Udo Jürgens im Hallenstadion - Ein bisschen Rilke
«Mitten im Leben» – so lautet der Titel des letzten Albums und der laufenden Tournee von Udo Jürgens. Im Hallenstadion präsentierte sich der 80-jährige Sänger als Mann in den besten Jahren.
Was hat Udo Jürgens mit der Sängerin Nicole gemein? Der Österreicher gewann 1966 den Eurovision Song Contest mit «Merci, Chérie». 1982 triumphierte die Siebzehnjährige mit «Ein bisschen Frieden». Dem Entertainer, der seit 2007 auch einen Schweizer Pass besitzt, gelang eine ganze Reihe weiterer Hits, die das französische Dankeschön an die Liebste in der Folge beinah vergessen liessen, während an Nicole ihr Siegertitel mehr als nur ein bisschen kleben blieb.
In den besten Jahren
«Lieder zeichnen die Wege meines Lebens», wird im Hallenstadion in Schreibschrift – ist es Udos? – auf die Leinwand projiziert. Das Licht geht aus, das Licht geht an, und da steht er leibhaftig: Udo Jürgens, 80 Jahre alt. Das Haar noch immer voll, die Haltung eines Mannes in den besten Jahren würdig. «Mitten im Leben», unter diesem Motto steht seine 25. Tournee durch das deutschsprachige Europa, ebenso heisst auch das in diesem Herbst erschienene Album. «Es ist schön, hier zu Hause zu sein», scharmiert er und eröffnet mit «Die Welt braucht Lieder».

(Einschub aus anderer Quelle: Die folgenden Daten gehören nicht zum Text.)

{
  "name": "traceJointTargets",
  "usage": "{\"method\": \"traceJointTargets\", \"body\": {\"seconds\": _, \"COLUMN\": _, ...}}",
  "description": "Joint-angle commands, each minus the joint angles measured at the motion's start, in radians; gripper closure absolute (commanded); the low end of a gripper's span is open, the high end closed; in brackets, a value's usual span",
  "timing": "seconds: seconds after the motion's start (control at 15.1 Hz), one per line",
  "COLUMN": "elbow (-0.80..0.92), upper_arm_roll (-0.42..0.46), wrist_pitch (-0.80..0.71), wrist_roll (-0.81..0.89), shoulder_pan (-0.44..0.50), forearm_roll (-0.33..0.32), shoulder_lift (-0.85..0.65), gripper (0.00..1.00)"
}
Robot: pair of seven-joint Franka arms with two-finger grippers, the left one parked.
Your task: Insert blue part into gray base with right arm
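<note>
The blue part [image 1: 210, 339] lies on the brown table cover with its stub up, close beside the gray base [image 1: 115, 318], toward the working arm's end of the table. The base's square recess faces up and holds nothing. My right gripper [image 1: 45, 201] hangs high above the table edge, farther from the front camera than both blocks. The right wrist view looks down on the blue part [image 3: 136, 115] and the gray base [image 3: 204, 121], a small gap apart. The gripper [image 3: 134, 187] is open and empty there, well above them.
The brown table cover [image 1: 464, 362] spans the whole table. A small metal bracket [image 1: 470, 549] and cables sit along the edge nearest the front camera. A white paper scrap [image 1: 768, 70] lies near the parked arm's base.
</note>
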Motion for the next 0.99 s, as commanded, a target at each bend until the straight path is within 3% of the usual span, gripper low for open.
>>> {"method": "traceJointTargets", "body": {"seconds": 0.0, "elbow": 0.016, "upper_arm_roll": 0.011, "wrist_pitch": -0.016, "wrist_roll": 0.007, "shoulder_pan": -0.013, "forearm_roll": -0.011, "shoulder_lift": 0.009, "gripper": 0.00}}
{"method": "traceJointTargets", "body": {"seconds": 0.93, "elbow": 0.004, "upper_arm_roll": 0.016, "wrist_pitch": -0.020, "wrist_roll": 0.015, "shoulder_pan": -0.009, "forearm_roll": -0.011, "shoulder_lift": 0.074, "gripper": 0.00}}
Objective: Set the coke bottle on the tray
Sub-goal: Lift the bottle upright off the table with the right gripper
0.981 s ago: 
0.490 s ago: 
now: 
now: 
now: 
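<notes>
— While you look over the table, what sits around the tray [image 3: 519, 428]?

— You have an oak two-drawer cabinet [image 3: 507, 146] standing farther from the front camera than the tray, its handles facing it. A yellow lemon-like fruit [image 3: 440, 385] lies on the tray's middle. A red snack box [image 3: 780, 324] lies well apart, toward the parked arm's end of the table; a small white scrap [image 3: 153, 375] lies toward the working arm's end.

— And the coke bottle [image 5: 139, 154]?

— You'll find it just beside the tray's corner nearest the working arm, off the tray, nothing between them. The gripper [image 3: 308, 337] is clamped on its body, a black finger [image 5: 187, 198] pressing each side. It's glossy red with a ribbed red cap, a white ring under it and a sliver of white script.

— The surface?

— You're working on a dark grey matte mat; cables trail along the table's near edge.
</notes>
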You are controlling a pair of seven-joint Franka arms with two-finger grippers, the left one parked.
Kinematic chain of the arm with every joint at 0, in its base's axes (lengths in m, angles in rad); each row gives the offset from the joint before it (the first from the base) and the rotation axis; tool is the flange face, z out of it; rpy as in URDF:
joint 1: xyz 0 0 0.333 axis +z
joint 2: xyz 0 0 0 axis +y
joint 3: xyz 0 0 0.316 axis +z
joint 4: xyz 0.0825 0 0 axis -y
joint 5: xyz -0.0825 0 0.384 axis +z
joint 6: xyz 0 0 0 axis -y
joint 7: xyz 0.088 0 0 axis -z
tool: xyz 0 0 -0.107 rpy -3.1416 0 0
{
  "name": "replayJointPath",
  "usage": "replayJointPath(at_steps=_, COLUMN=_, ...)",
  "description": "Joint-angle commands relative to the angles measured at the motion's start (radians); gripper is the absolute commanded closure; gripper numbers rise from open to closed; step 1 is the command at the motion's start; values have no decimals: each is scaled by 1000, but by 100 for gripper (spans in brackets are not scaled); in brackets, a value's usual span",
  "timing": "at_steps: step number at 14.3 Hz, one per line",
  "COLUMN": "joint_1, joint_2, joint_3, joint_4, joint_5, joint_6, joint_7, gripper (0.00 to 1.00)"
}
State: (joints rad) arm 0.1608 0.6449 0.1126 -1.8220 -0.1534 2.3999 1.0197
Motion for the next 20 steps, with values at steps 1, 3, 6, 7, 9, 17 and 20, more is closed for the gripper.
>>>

Ans Publikum gewandt, betont Udo Jürgens die Wichtigkeit des ersten Eindrucks. Diese manifestiert sich im Lied «Was ich gerne wär' für dich»: «Deine Insel aus Gefühl / Dein Weg zu jedem Ziel / Das Ja bei jedem Nein / Möcht' ich für dich sein.» Es folgt ein deutsch-englisches Duett mit der stimmgewaltigen Dorothea Lorraine aus New York City, «Das Leben bist du», bevor der Sänger die Abhörmethoden unter befreundeten Nationen als «eine ganz neue Qualität des Misstrauens» an den Pranger stellt. «Wichtig ist, dass unsere persönlichen Daten persönlich bleiben.» «Der gläserne Mensch» endet mit den sinnigen Zeilen: «Wer es auch ist, der diese Welt / in seinen Händen hält / Hoffentlich merkt er irgendwann / Dass Glas zerbrechen kann». Scherben bringen also nicht zwangsläufig Glück.
Der nächste Titel wagt sich auf Tuchfühlung mit dem Kitsch vor: «Der gekaufte Drachen» beschreibt ein Melodrama zwischen Vater und Sohn, der Sohnemann klagt sein Leid, der Papa schenke ihm keine Zeit. Als zweite Anklägerin fungiert eine schluchzende Geige. Wem bisher noch nicht aufging, dass Udo Jürgens ein Botschafter der Herzen ist, dem ist kaum mehr zu helfen. Die letzte Komposition vor der Pause, eine sinfonische Dichtung namens «Die Krone der Schöpfung», wurde einst mit dem Segen Herbert von Karajans durch die Berliner Philharmoniker eingespielt, jetzt meistert sie das Pepe-Lienhard-Orchester.
Kritik an Kritikern
En passant bekommen die Kritiker eins auf den Deckel. Sie würden in ermüdender Regelmässigkeit schreiben, das Publikum käme erst bei den ersten Hits so richtig in Fahrt. So richtig Fahrt aufgenommen wird aber tatsächlich erst in der zweiten Hälfte des Konzertabends: «Griechischer Wein», «Ich war noch niemals in New York», «Ein ehrenwertes Haus», «Aber bitte mit Sahne», «Mit 66 Jahren» und unter den Zugaben schliesslich auch noch «Merci, Chérie». Ein Zusatzkonzert an gleicher Stätte, am 8. März 2015, ist bereits zu 82 Prozent ausgebucht.
Zum Motto des Abends passt Rainer Maria Rilkes «Schlussstück»: «Der Tod ist gross. Wir sind die Seinen lachenden Munds. Wenn wir uns mitten im Leben meinen, wagt er zu weinen mitten in uns.» Geweint hat er nicht. Vielleicht eine Träne verdrückt.